Work request:
If a line holds the word "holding", copy it from the entries.

[Collection entries]
========

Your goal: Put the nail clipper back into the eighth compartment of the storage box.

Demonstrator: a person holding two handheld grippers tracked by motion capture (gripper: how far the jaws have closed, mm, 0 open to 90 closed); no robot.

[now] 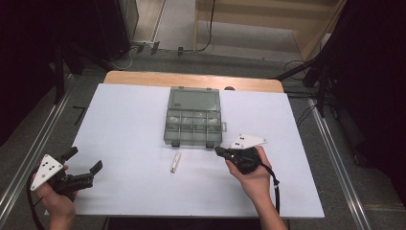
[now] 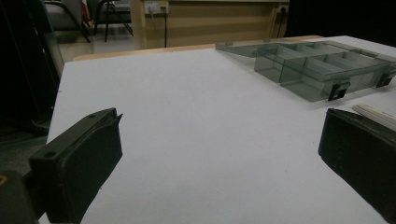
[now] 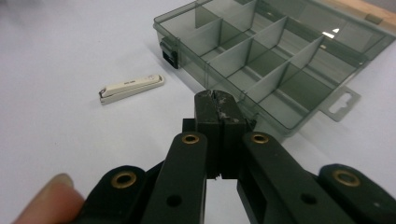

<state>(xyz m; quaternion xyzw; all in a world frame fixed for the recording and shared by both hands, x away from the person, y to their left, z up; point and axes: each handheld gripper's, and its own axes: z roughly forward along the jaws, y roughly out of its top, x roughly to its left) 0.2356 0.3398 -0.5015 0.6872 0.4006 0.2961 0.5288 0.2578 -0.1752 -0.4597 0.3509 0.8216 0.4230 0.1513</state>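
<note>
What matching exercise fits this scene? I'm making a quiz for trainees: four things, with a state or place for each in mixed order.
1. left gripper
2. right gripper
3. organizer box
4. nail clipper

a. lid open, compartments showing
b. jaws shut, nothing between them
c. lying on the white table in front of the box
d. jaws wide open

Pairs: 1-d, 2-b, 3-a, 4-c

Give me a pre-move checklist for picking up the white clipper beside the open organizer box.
1. Right tongs open enough to take the clipper: not ok, jaws shut with nothing between.
2. Clipper free on the white table, untouched: ok.
3. Organizer box lid open: ok.
4. Front compartments free to take it: cannot tell; small items show in some.
5. Left tongs open and off to the side: ok.
6. Path from right tongs to clipper unobstructed: ok.
</note>
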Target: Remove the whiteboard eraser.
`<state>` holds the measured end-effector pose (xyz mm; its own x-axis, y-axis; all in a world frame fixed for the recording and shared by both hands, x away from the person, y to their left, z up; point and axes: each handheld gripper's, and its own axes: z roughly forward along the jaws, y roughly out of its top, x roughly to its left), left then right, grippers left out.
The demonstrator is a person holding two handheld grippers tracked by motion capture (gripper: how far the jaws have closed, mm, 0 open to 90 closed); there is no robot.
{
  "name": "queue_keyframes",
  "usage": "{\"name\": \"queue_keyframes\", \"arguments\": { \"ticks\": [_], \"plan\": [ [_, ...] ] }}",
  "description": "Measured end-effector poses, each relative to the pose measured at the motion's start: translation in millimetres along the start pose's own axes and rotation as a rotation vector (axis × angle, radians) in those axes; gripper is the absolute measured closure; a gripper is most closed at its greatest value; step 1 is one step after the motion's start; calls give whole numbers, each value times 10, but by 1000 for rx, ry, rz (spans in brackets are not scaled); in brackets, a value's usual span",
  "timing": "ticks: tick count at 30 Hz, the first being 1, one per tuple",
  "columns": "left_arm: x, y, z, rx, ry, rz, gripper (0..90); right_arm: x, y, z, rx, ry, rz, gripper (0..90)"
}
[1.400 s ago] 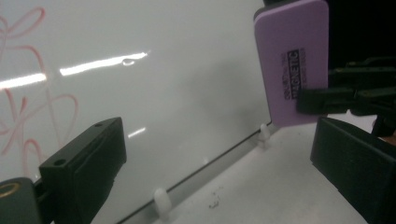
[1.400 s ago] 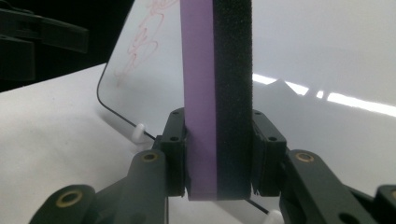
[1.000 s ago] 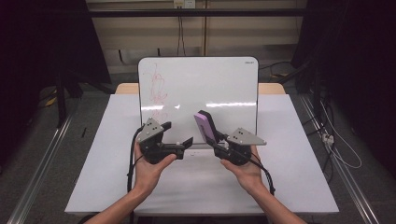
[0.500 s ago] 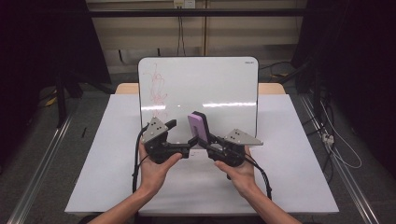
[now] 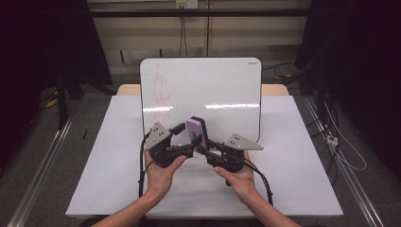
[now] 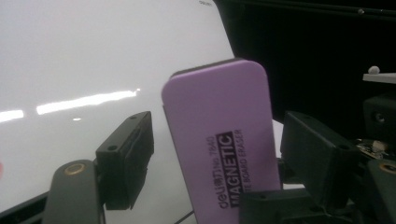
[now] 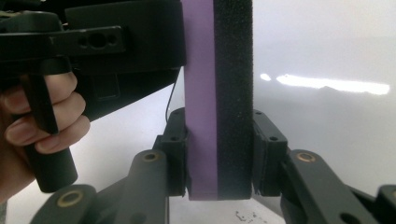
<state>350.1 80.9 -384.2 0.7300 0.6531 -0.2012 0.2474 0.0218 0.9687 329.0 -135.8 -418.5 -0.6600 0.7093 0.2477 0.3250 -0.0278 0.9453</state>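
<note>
A purple magnetic board eraser [image 5: 196, 132] with a black felt side stands upright above the table, in front of the whiteboard [image 5: 213, 90]. In the right gripper view my right gripper [image 7: 217, 121] is shut on the eraser [image 7: 205, 116], one pad on the purple face and one on the felt. My left gripper [image 5: 187, 137] comes in from the left. Its jaws have just been closing, and the eraser [image 6: 219, 140] stands between them. In the left gripper view my left gripper [image 6: 215, 126] still shows a gap on both sides of the eraser.
The whiteboard leans upright at the table's back and bears red scribbles [image 5: 161, 92] on its left part. A white sheet [image 5: 108, 165] covers the table. Cables [image 5: 340, 151] lie on the floor at the right, and dark curtains hang on both sides.
The right gripper has carried the eraser slightly left and down, into the left gripper's jaws. Those jaws stood wide apart and now sit narrower around it.
</note>
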Motion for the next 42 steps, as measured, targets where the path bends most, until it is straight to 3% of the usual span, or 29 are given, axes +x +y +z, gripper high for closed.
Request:
{"name": "queue_keyframes", "arguments": {
  "ticks": [4, 11, 17, 24, 26, 27, 35, 37, 42],
  "plan": [
    [5, -41, 30, -11, -6, -17, 310, 1, -4, 2, -1, 3, 2, 640],
    [-13, -100, 80, 22, -16, -59, 361, 10, -21, 9, -2, -3, -6, 640],
    [-10, -135, 90, 18, -19, -86, 386, 12, -34, 13, -4, -3, 5, 639],
    [7, -123, 88, 38, -33, -88, 400, 15, -34, 20, 3, -8, -9, 631],
    [19, -112, 70, 33, -27, -80, 403, 22, -35, 29, 29, -7, -35, 532],
    [36, -102, 63, 37, -29, -88, 404, 19, -41, 38, 42, -5, -27, 472],
    [154, -45, -5, 66, -15, -87, 408, -58, -25, -16, 97, -57, -56, 223],
    [163, -22, -48, 80, -7, -77, 409, -83, -23, -45, 106, -104, -90, 199],
    [206, 60, -159, 82, 19, -39, 409, -186, 4, -194, 109, -134, -92, 161]
  ]
}}
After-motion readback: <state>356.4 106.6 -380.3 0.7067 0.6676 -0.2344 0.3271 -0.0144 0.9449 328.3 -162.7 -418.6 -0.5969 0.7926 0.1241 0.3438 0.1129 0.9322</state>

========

Output:
Demonstrator: a person holding two handheld grippers tracked by motion capture (gripper: how far the jaws have closed, mm, 0 open to 90 closed); no robot.
The demonstrator is a person holding two handheld grippers tracked by motion capture (gripper: how far the jaws have closed, mm, 0 open to 90 closed); there is no robot.

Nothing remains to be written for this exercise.